Again, the circumstances surrounding the questioning of Moore by the State about three of the letters were very different. The State was pursuing a line of questioning relevant to Moore's relationship with Edwards. Two of the letters expressed concern that Edwards had threatened to kill her, that she was afraid that things would get worse when Edwards got out of jail, and that Edwards needed to have counseling and treatment before he had contact with Cheyenne and Leslie. The third indicated that Moore wanted Edwards to have custody of the girls. Eliciting an explanation of Moore's change in attitude towards Edwards, as it is reflected in those three letters, was not cumulative and was relevant to the inquiry of whether Moore could make decisions that were in the best interests of her children and which would ensure that her children were not left without adequate parental care in the future.
5. Exclusion of Testimony of Kris Traub
Moore has asserted that it was an abuse of discretion to exclude the testimony of Kris Traub. Traub is an unrelated party who lived next door to the Smiths, the primary residence of Cheyenne and Leslie when they were in the legal custody of their grandmother. Traub attempted to get help for the girls repeatedly, and eventually their grandmother called her and asked her to come get the kids. She did so, and found Leslie in urine soaked pants with "thick packing tape like duct tape width, but clear packing tape, wrapped around and around her diaper" with "huge blisters and * * * old blood marks from the blisters bleeding that would just run down all the way to her ankles." On the way to her home, Traub stopped for food and Cheyenne ate four foot-long hot dogs and all the juice she could get her hands on; Leslie drank six bottles of milk and formula and was actively fighting with Cheyenne and with Traub's nephew for their food.
The tragic experiences of these children, as described by Traub, do not support Moore's quest to get her children back. The trial court determined that Moore, by voluntarily participating in the sale of drugs, put herself in the position of being unable to provide adequate parental care for her children. That they were severely abused while she was unable to protect them is strong support for finding that the "seriousness * * * or likelihood of recurrence of the abuse or neglect makes the child's placement with the child's parent a threat to the child's safety." This is particularly true, given that she has had very limited success at being unable to stay away from addictive substances and out of trouble with the law while not incarcerated.
The proffered testimony, although it more explicitly described some of the abuse suffered by these children than other evidence, did not provide any essentially new information. It was not an abuse of discretion to exclude it. In addition, even if excluding it was an abuse of discretion, if admitted it would have supported the state's position that the neglect suffered by Cheyenne and Leslie was extreme. This is a portion of what the State needed to establish in order to find that the children could not be placed with Moore within a reasonable period of time or should not be placed with her. It is unlikely that, had this evidence been introduced, the trial court would have reached a different conclusion.

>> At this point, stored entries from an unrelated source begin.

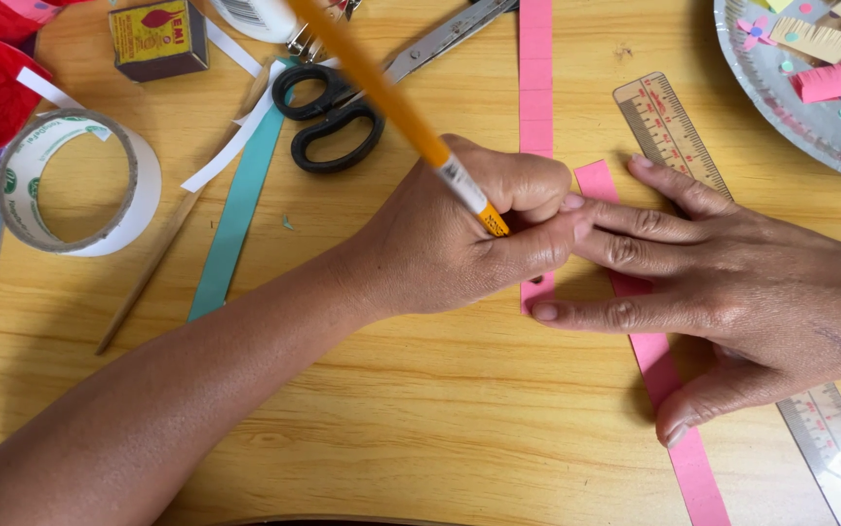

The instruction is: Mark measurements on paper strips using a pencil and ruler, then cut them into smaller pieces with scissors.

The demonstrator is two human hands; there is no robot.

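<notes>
Yellow pencil (396,107) sits gripped in our left hand (459,234), tip down at a pink paper strip (535,88) on the desk (420,429); our right hand (732,282) lies flat, fingers spread, pressing another pink strip (679,429) beside a metal ruler (669,131).

Wooden table (420,429), pale yellow, grain running left to right, fills nearly the whole view. Surface smooth with a soft sheen. Light is even and bright, daylight in character; soft shadows fall on the near side of whatever rests on it. At the near edge a dark curved strip shows, too little to identify. No walls, floor or windows in view.
</notes>
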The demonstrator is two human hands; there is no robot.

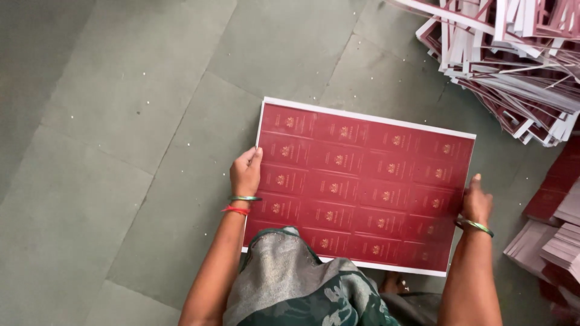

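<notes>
A large dark-red printed sheet (362, 181) with a white border, covered in rows of small identical panels with gold emblems, is held flat above the floor. My left hand (245, 172) grips its left edge, thumb on top. My right hand (476, 200) grips the right edge. Both wrists wear bangles, and the left one also has a red thread. My knee in grey-green cloth (290, 284) hides the sheet's near edge.
The floor is grey stone tile (121, 121). A messy heap of white and red cut strips (513, 54) lies at the top right. Stacks of red printed pieces (553, 235) sit at the right edge.
</notes>
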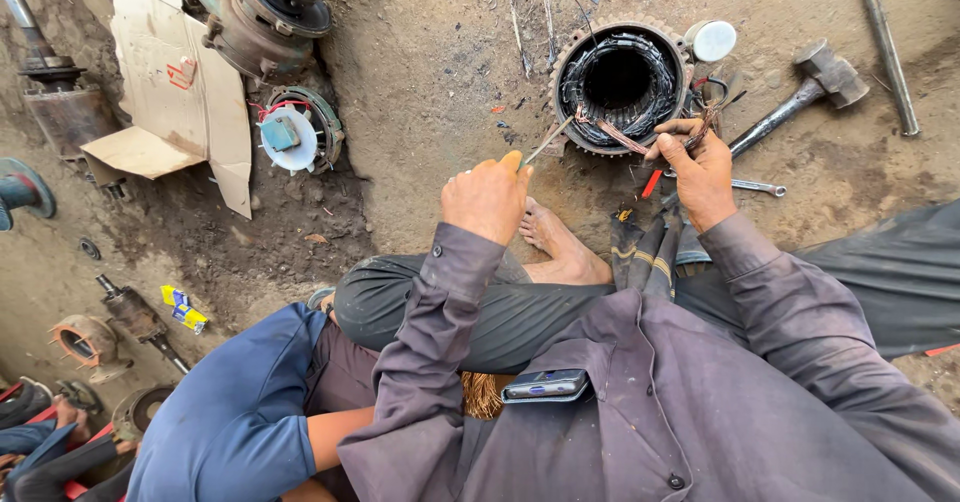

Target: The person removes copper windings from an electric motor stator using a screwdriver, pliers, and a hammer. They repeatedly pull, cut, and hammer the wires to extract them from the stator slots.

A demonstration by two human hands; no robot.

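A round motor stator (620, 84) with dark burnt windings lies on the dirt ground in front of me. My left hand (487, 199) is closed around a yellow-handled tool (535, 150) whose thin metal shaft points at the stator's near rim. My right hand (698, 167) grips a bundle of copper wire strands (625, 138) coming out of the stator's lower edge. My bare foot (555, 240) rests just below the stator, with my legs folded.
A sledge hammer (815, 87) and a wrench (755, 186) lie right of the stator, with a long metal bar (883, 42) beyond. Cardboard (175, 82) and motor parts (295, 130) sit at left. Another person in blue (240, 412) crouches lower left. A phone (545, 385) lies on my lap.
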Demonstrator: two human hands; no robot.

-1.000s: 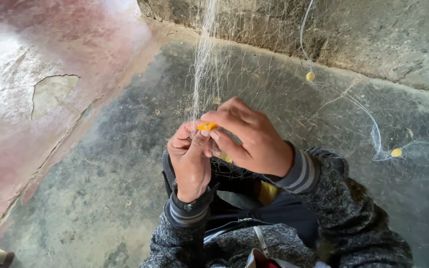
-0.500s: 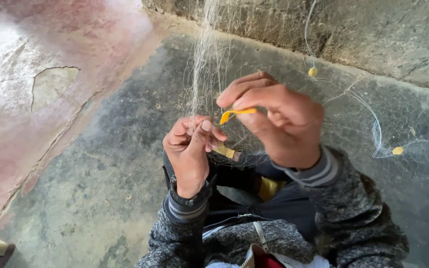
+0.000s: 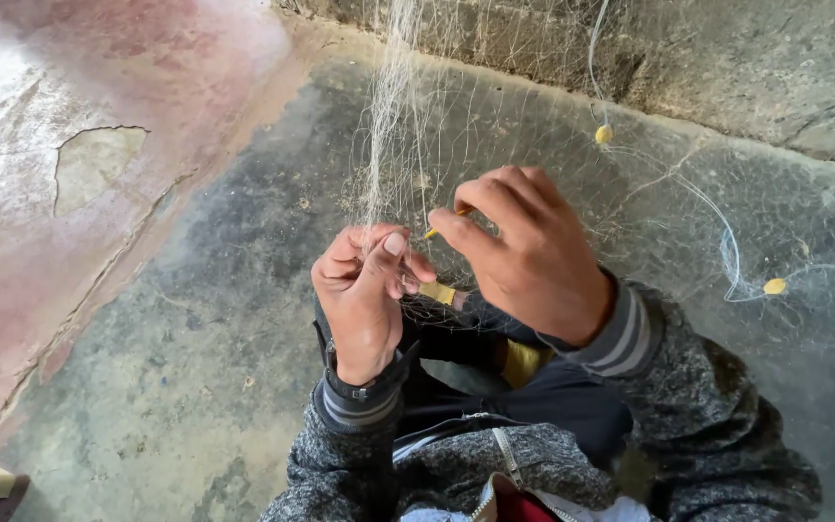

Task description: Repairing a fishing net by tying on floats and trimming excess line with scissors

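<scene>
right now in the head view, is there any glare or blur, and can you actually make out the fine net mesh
Head view: soft daylight, no hard shadows; pale glare washes out the reddish worn floor at upper left. The left hand and right hand are sharp. The thin whitish fishing net shows clearly only where bunched; its spread mesh nearly fades into the grey concrete. The small yellow floats stay distinct.

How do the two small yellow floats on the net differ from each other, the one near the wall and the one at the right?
The float near the wall looks rounder and stands upright on its white cord; the float at the right looks flatter and lies sideways. The first sits high, close to the concrete wall; the second lies lower, on the grey floor. Both are yellow, small, strung on the fishing net, and away from both hands.
</scene>
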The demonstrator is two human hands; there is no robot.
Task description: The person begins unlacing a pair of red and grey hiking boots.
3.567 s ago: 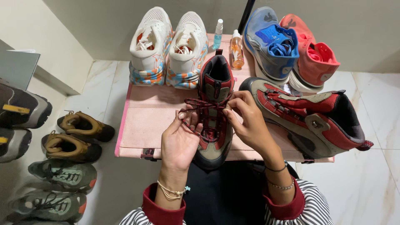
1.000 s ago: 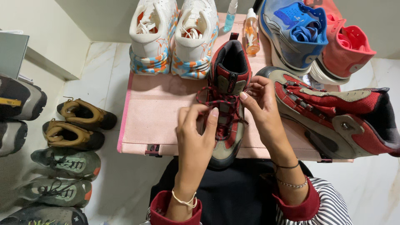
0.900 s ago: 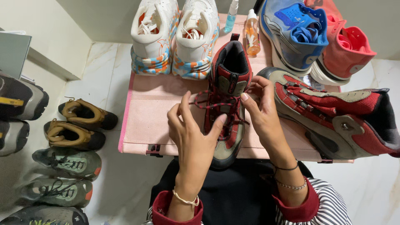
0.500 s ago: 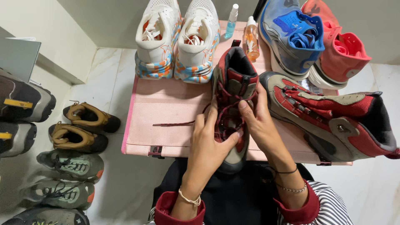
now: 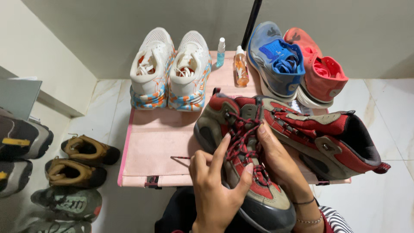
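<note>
Red laces (image 5: 242,142) sit pinched in the left hand (image 5: 215,190); the right hand (image 5: 280,164), its grip part-hidden, cups the boot (image 5: 233,129).

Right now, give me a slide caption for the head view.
Both hands, left and right, work the laces of a red boot on a pink table.

Your left hand (image 5: 215,190) and right hand (image 5: 280,162) grip the laces (image 5: 243,144) of the red-and-grey boot (image 5: 241,164) at the pink table's (image 5: 151,142) near edge; its mate (image 5: 323,138) lies just beside it.
</note>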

6. Judicial Notice of Distinct Cases
Moore is correct that the trial court improperly took judicial notice of prior, separate court proceedings involving the same parties. Burke v. McKee (1928),
30 Ohio App. 236 ,238 . The issue was initially raised in the November hearing, when the magistrate also improperly took notice of the 1995 case that terminated when legal custody was granted to the children's grandmother. When the error was brought to the attention of the magistrate, the judgments from the 1995 proceedings were properly made part of the record. The record in the hearing before the magistrate is part of the record in this case. Even though it was not proper to take judicial notice of the prior custody proceedings, the court properly considered the judgments because they were made part of the record in this case. No prejudice resulted from the error.G. Ineffective Assistance of Counsel Moore has argued that her counsel was ineffective because he "prematurely rest[ed] mother's defense at the November 1997 permanent custody trial without calling 13 subpoenaed defense witnesses (including Kris Traub) on her behalf." Moore rested her defense based on the indication by the magistrate that she would deny the permanent custody request, which the magistrate subsequently did. Moore has asserted that "the trial judge refused to allow these 13 witnesses to testify at the April 1998 permanent custody trial concerning any matters that pre-dated the November 1997 trial[.]"The exclusion of Traub's testimony was addressed above. Because we have determined that, even if erroneously excluded, the testimony proffered would not have changed the outcome of the trial there was no prejudice in its exclusion. Absent prejudice, the decision of a trial court will not be reversed for ineffective assistance of counsel.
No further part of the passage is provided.